Когда мать пишет, она словно погружается в другой мир, забывая о нас: даже когда мы были совсем маленькими, вопили и рыдали, она, сидя к нам спиной, поднимала руку, гремела ключами и говорила «Шшшшш».
Как будто этого было достаточно, чтобы заставить нас замолкнуть, в то время как она была в другом мире — в отеле Плаза или на пляже в Капри, где изысканно одетая женщина тосковала о мужчине, которого, как она была в этом уверена, потеряла навсегда.
Когда мы с Крисом ходили в начальную школу, моя мама была на грани. Она ничего не публиковала, кроме газетных статей, но и это дело вскоре провалилось, так как группы, о которых она писала — такие как группа моего отца, другие из 70-х, и все, которые теперь относят к «классическому року» — стали распадаться или их песни переставали крутить по радио.
Она стала преподавать машинопись в местном колледже. Там практически ничего не платили, и нам пришлось жить в отвратительных жилых комплексах, с названиями типа «Риджвудские сосны» и «Лес у озера», хотя ни сосен, ни озер там не наблюдалось. В то время она писала за кухонным столом по вечерам или поздно ночью, иногда после полудня.
Но даже тогда ее истории были весьма экзотичны; из кипы бумаг в центре по переработке она всегда вытаскивала бесплатные брошюры местного туристического агентства и рыбного магазина Гурме, и тщательно их изучала.
Тогда как мой брат был назван в честь любимого маминого святого, на мое имя повлиял дорогой брендовый коньяк, рекламу которого мать видела в журнале Harper's Bazaar.
Какая кому разница, что в то время как мы жили на макаронах фирмы Крафт и сыре, ее герои наслаждались шампанским Cristal и икрой, лениво прогуливались в костюмах от Диор, тогда как мы покупали одежду в секонд-хэнде.
Она всегда любила гламур, моя мать, хотя ни разу не видела его вблизи.
Крис и я постоянно отвлекали ее от работы, это приводило ее в бешенство.
Наконец, на блошином рынке она нашла цыганские занавески, сделанные из длинных нитей с бусинами, она повесила их над входом в кухню.
Они стали условным сигналом: если шторы были раздвинуты, на кухне разрешалось играть.
Но если они были задернуты, то это означало, что мать работала, и нам приходилось искать еду и развлечения в другом месте.
Когда мне было около шести лет, я любила стоять у штор и пропускать бусины через пальцы, побрякивая ими вверх и вниз.
Они издавали слабый звон, словно маленькие колокольчики. Я могла смотреть сквозь них и наблюдать за матерью. Но она выглядела весьма необычно, словно предсказательница судьбы или фея, или волшебница.
Кем именно она была, я тогда не знала.
Многие вещи со времен тех лет, прожитых в апартаментах, были утеряны или выброшены. Однако шторы из бусин совершили путешествие в Большой Новый Дом — так мы назвали наш дом, когда переехали.
Шторы были одной из тех вещей, которую мама повесила даже до того, как разместила наши школьные фотографии и еелюбимую копию картины Пикассо в гостиной.
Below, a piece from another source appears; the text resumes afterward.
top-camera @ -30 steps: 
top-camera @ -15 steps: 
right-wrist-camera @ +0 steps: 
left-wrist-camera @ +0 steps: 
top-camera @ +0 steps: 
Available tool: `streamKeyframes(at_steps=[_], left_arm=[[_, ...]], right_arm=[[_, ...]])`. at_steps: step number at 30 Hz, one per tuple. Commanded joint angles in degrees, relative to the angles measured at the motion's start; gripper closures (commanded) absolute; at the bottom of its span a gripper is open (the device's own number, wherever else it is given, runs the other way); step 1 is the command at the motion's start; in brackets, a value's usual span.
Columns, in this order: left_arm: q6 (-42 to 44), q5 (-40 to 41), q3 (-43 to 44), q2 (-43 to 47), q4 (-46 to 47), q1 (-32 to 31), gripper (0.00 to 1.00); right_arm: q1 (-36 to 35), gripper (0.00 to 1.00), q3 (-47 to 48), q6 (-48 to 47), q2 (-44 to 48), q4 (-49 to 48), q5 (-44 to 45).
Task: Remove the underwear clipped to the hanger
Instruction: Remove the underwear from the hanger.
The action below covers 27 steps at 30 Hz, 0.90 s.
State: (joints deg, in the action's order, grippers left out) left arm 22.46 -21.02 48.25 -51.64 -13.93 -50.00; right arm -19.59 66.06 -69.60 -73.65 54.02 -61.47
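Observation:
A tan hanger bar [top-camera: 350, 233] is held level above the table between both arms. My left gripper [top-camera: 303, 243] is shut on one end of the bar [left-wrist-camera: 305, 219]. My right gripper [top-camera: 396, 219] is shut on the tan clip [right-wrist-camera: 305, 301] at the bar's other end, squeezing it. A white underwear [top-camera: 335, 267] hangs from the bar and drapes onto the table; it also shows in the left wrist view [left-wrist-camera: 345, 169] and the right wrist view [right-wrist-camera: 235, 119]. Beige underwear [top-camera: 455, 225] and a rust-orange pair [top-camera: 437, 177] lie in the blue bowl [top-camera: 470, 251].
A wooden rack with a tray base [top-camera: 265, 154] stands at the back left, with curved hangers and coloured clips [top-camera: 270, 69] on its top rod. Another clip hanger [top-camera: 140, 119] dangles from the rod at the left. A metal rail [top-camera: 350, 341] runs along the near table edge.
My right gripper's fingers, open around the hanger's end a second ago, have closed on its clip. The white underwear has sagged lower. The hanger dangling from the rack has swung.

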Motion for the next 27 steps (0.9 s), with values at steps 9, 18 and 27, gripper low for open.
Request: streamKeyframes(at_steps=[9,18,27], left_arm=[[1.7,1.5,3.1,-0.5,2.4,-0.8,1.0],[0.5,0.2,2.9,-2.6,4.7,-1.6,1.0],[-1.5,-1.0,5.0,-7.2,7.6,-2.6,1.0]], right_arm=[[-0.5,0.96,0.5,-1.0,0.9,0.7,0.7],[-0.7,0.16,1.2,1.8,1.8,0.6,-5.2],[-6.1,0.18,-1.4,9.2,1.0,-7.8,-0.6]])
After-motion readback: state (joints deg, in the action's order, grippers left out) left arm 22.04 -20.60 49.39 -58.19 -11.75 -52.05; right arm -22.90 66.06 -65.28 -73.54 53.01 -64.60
Там был гвоздь, за который заправляли шторы, чтобы они не мешались. Но теперь, когда шторы были задернуты, гвоздь представлял опасность для одежды, но он исправно выполнял свою работу.
Я наклоняюсь ниже, вглядываюсь в мою мать. Она все еще упорно работает, ее пальцы летают, и я закрываю глаза и прислушиваюсь.
Это похоже на музыку, которую я слушаю всю жизнь, еще дольше, чем «Колыбельную».
Все эти нажатия клавиш, все эти буквы, так много слов.
Я пропускаю бусины сквозь пальцы, и наблюдаю, как ее образ колышется и мерцает, а потом вновь становится цельным.
Пришло время бросить Джонатана.
— Скажи мне еще раз, почему ты это делаешь? — спрашивает меня Лисса. Она сидит на моей кровати, просматривает диски и курит. Вся моя комната пропахла сигаретами, хотя Лисса клялась, что такого не произойдет, ведь она будет курить в окно.
Несмотря на то, что я ненавижу сигаретный дым, я всегда иду на уступки Лиссе.
Мне кажется, что у каждого есть, по крайней мере, один такой друг.
— Я к тому, что мне нравится Джонатан.
— Тебе все нравятся, — я наклоняюсь ближе к зеркалу и проверяю, как подведены мои губы.
— Это неправда, — она достает один диск, переворачивает его и изучает упаковку.
— Мне никогда не нравился мистер Митчелл. Он всегда пялился на мою грудь, когда я выходила к доске доказывать теоремы. Да он на любую грудь пялился.